Teaching at home: JDEducational Curriculum, Part 2

Disclosure: I received the JDEducational Level 2, Module 1 for free in exchange for an honest review. All opinions expressed below are my own.


Last month, Turtle and I got to check out some of the activities included in JDEducational’s Level 1 curriculum. She got to play fun games that just so happened to help her practice her numbers, name, balance, writing skills, and more.

This month, it was Buddy’s turn. We explored Level 2, Module 1, which covers exploring your community and letters A-D. It was perfect for him because lately he’s been into taking walks, talking about addresses and is in a huge hurry to read.

JDEducational Level 2 cover - learning letters

Learning our letters

We’ve had quite a few snow days recently so we decided to focus on the indoor activities first. We started with letter activities because mom needed some sit-down, reduced noise fun to break up the chaos. I can’t express how much we all really appreciated these activities while trapped in the house spending quality time together.

Buddy recognizes all the letters and knows their sounds. But taking some time to explore the letter A by itself gave us an opportunity to talk about the different ways an A can sound and to think of as many words as we could that have A in them. And bonus, Turtle got to join in the fun, too!

Each letter had 5 activities – 3 that focus on the letter shape through art and 2 that incorporate gross motor skills and discussion of the letter’s sounds. Building the letters pretty much saved our snow day so I’ll focus on that.

The Letter A – Popsicle Sticks

To kick off our day of the letter A all we needed was construction paper, a pen, glue and popsicle sticks. I called an audible and threw in some markers for some extra flair.

I started by drawing the letter A to cover the construction paper. The kids then covered my A with popsicle sticks. The whole activity took 10-15 minutes but you can see how focused Turtle and Buddy are as they’re building their letter.

It’s such a simple thing but it gave the kids another way to look at how the letter is shaped without having to worry about penmanship.

 

The Letter A – Using Clay

After building an A with sticks, we moved on to creating our own A’s. The module includes a recipe for homemade clay that I was able to whip up with stuff I already had in the kitchen and in less than 5 minutes. There’s dumping and mixing involved so the kids got to help here, too.

Once the clay was made, I showed them how to roll it out and asked them to make an A with it. Buddy caught on so quick that I didn’t have time to record him making his capital A! But you can watch Turtle putting hers together and Buddy working on his lowercase.

As soon as we were done, I threw the creations in the oven to bake and we took a snow break. This was our second of the day so it only took 25 minutes to get everyone dressed!

As with all snow breaks with a 3 and 5 year old, we spent more time getting ready than we did outside. But it was worth it. By the time we were done sledding and warmed up, our clay was baked to perfection. Next step was to decorate with some watercolor paint! Both kids walked away with a beautifully crafted A to keep in their rooms.

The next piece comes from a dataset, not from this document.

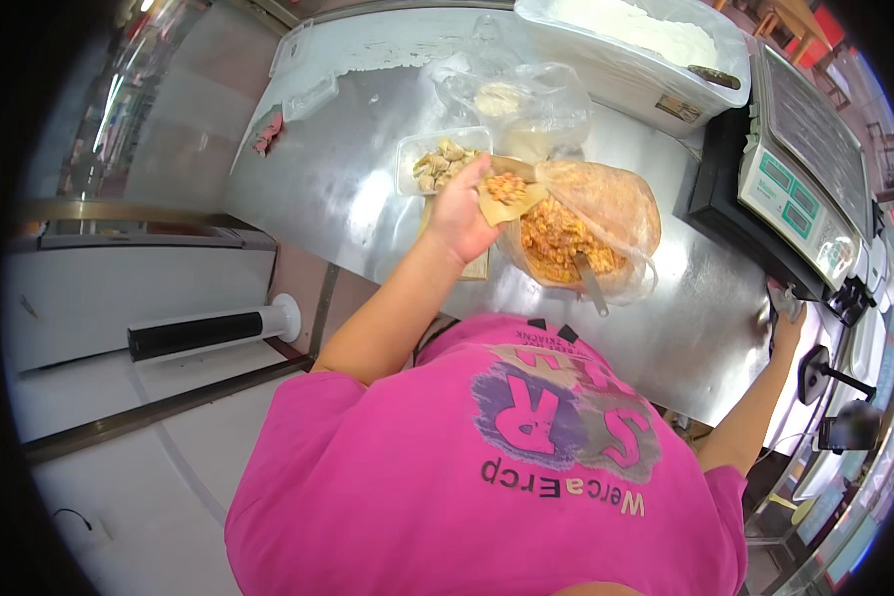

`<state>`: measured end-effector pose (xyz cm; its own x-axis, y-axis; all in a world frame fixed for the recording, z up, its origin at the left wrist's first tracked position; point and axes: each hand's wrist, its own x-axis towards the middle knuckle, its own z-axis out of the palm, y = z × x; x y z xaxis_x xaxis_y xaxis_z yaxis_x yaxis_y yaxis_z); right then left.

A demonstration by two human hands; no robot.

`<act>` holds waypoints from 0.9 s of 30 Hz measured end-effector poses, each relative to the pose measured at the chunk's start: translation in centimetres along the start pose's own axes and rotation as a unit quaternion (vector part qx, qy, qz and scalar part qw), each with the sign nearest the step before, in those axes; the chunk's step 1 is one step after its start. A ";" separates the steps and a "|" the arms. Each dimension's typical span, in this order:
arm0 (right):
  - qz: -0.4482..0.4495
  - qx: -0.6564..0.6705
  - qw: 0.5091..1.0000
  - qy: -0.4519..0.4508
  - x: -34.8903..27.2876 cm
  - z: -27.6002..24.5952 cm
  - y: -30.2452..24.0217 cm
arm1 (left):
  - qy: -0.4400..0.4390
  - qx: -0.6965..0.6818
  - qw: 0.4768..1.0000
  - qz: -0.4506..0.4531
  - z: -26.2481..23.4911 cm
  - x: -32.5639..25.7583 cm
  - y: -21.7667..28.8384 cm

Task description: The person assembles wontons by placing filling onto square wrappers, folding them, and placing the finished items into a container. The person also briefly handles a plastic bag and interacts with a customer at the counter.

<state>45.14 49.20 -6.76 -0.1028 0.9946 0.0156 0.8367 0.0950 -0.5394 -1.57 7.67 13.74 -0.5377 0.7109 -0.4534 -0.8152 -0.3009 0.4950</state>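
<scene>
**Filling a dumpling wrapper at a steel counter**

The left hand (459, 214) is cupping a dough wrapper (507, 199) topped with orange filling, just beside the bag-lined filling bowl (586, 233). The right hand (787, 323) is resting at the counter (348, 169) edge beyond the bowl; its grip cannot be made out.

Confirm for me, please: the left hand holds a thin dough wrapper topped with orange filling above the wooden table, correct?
Not quite: the table is shiny steel, not wooden. The head view shows the left hand holding the thin dough wrapper topped with orange filling above it.
</scene>
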 end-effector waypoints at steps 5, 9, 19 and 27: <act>-0.040 0.337 0.932 -0.131 -15.1 -1.6 -21.5 | -0.034 0.005 0.999 -0.035 1.9 3.7 -2.7; -0.061 0.408 0.848 -0.332 -22.0 0.4 -33.2 | -0.054 -0.005 0.996 -0.069 3.1 5.1 -2.9; -0.288 -0.158 0.885 -0.331 -28.2 3.1 -37.8 | -0.065 -0.095 0.992 -0.047 -4.7 5.2 1.4; -0.269 -0.150 0.892 -0.331 -30.3 -3.6 -41.9 | -0.060 -0.033 0.997 -0.040 -8.4 1.3 7.7</act>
<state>15.13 15.27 18.44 -0.7454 0.5675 -0.3496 0.6660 0.6570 -0.3534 -10.35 0.94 10.73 -0.4430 0.8047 -0.3953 -0.8694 -0.2780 0.4084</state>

While we decorated, we talked about the letter A and words that start with A. The kids got so into it that we took a quick tour of the house and tried to find as many things that start with A as possible. And guess what? A lot of our books start with A. I know because we took almost every book off the shelf to check.

learning letters - clay learning letters - clay 2 learning letters - proud kids

Other activities

The other activities for the letter A included painting with apples and setting up your own Olympic games. Our games were quite spectacular but didn’t make it on video. Rest assured, the closing ceremony looked similar to this.

via GIPHY

Final Thoughts

learning letters popsicle sticks

This module has 36 activities that can be done at home and require minimal prep. You won’t have a problem coming up with something fun to do if you’re stuck at home unexpectedly. And the activities take anywhere from 10 minutes to stuff that can be done over the course of a week. There’s plenty to choose from to fit your schedule.

Minimal prep makes it super easy for the busiest of moms. The first 3 pages of the module are just for the parents. You learn about the curriculum, what to expect in the modules and how to set up a learning environment. Jeanna Kinne, the author, does an amazing job laying out what the goals are and what you need to do to make your home a place for learning and play.

Each activity is broken down step-by-step. It’s clear what you and your child should be doing to make the experience as valuable as possible. You’re not searching through 800,000 “easy” Pinterest posts that will be sure to make you want to burn the world down. This stuff really is easy and stress free. There’s no pressure for a perfect final product. It’s just you and your child learning and playing together.

This curriculum is perfect for parents who want to prepare their kids for kindergarten without feeling over-structured or overbearing. The activities in both modules I’ve reviewed feel natural and fun. And my reviews only include a couple activities found in these jam-packed books.